» **ABOUT THIS TASK**
Please write out only the lines from the line with "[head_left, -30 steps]" to the line with "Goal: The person", inclusive, exactly as they stand below, without the pictures.

== DATA SHOWN

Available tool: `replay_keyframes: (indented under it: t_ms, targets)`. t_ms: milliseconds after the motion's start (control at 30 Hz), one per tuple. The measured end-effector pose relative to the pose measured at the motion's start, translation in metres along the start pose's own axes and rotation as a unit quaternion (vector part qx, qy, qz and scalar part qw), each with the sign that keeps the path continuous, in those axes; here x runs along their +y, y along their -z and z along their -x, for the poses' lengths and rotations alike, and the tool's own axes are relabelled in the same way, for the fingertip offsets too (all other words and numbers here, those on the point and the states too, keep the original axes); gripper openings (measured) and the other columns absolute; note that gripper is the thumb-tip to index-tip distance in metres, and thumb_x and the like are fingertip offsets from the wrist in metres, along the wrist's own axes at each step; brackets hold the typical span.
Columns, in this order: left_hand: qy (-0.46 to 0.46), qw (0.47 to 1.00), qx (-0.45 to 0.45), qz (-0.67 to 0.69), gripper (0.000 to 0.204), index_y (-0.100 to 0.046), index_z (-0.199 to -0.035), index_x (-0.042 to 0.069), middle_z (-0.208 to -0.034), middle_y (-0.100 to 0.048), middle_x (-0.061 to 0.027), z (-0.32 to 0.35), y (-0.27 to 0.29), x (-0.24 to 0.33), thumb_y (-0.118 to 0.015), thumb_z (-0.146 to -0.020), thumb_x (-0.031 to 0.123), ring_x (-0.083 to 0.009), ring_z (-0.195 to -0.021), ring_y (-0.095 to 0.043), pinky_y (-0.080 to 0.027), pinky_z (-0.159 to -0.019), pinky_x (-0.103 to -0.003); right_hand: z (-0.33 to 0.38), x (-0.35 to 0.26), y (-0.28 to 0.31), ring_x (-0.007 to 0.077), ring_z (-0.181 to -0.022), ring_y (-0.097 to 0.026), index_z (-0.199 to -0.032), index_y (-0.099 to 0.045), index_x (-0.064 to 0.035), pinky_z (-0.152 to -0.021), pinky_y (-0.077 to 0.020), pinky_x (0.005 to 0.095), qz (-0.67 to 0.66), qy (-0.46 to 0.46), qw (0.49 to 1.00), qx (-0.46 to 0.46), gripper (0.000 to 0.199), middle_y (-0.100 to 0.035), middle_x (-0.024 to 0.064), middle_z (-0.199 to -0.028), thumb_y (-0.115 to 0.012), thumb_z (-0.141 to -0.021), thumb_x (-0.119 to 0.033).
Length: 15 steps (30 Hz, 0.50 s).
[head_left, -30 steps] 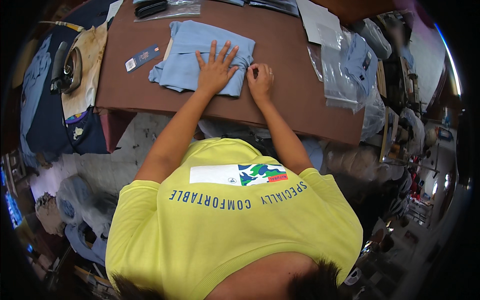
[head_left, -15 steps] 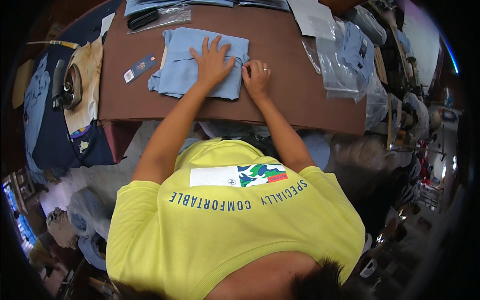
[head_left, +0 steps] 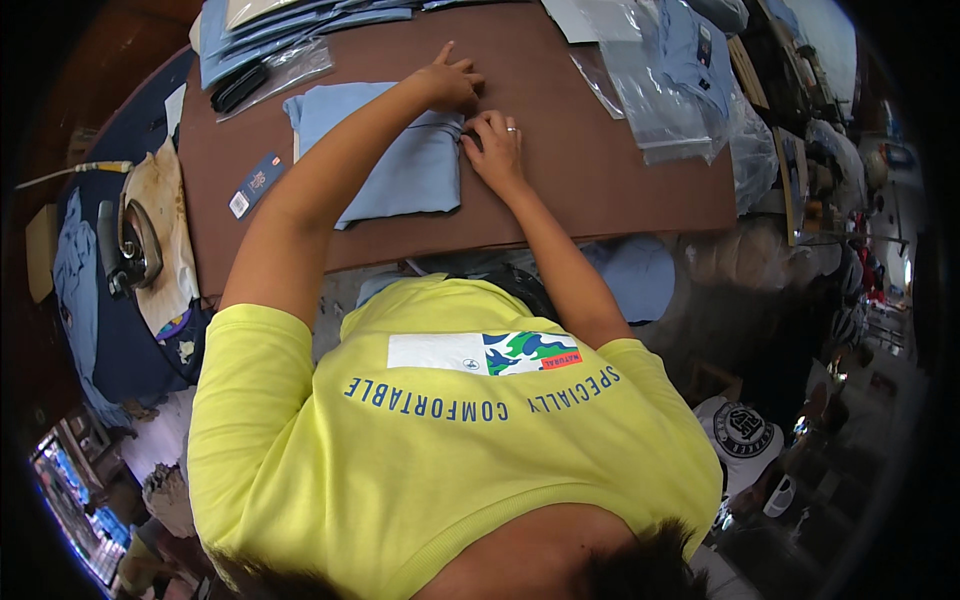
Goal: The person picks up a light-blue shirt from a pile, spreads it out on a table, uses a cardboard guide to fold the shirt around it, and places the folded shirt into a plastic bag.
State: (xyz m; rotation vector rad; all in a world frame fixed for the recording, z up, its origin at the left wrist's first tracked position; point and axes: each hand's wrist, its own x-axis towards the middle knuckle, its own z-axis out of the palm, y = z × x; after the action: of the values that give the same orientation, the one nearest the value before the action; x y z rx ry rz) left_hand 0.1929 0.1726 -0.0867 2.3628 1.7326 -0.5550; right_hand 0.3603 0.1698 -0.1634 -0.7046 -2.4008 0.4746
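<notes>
Since half a second ago the left hand [head_left: 452, 82] has slid from the middle of the folded light-blue garment [head_left: 395, 160] to its upper right corner, and it no longer lies flat with fingers spread — the fingers are now curled at the cloth's edge. The right hand [head_left: 495, 148] has kept its place at the garment's right edge, fingers bent and pinching the fabric, a ring on one finger. The garment lies on the brown desk [head_left: 590, 180], upper centre of the frame, under the left forearm.

Just left of the garment, a small dark-blue tag [head_left: 255, 185] with a white end lies slantwise on the desk. Above it, at the upper left, a clear plastic bag [head_left: 270, 75] holds something black, beside a stack of folded blue clothes [head_left: 300, 25]. At the upper right, clear plastic bags [head_left: 670, 95] hold blue garments, with a white sheet [head_left: 590, 15] at the top edge. Off the desk's left end, an iron [head_left: 130, 245] rests on a stained pad.
</notes>
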Motion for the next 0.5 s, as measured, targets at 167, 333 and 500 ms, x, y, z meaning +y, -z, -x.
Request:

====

» **WRITTEN ANSWER**
[head_left, -30 steps] 
[head_left, -15 steps] 
[head_left, +0 steps] 
Goal: The person picks up a light-blue shirt from a pile, spreads it out on a table, uses a cardboard guide to fold the shirt around it, and places the folded shirt into a plastic bag.

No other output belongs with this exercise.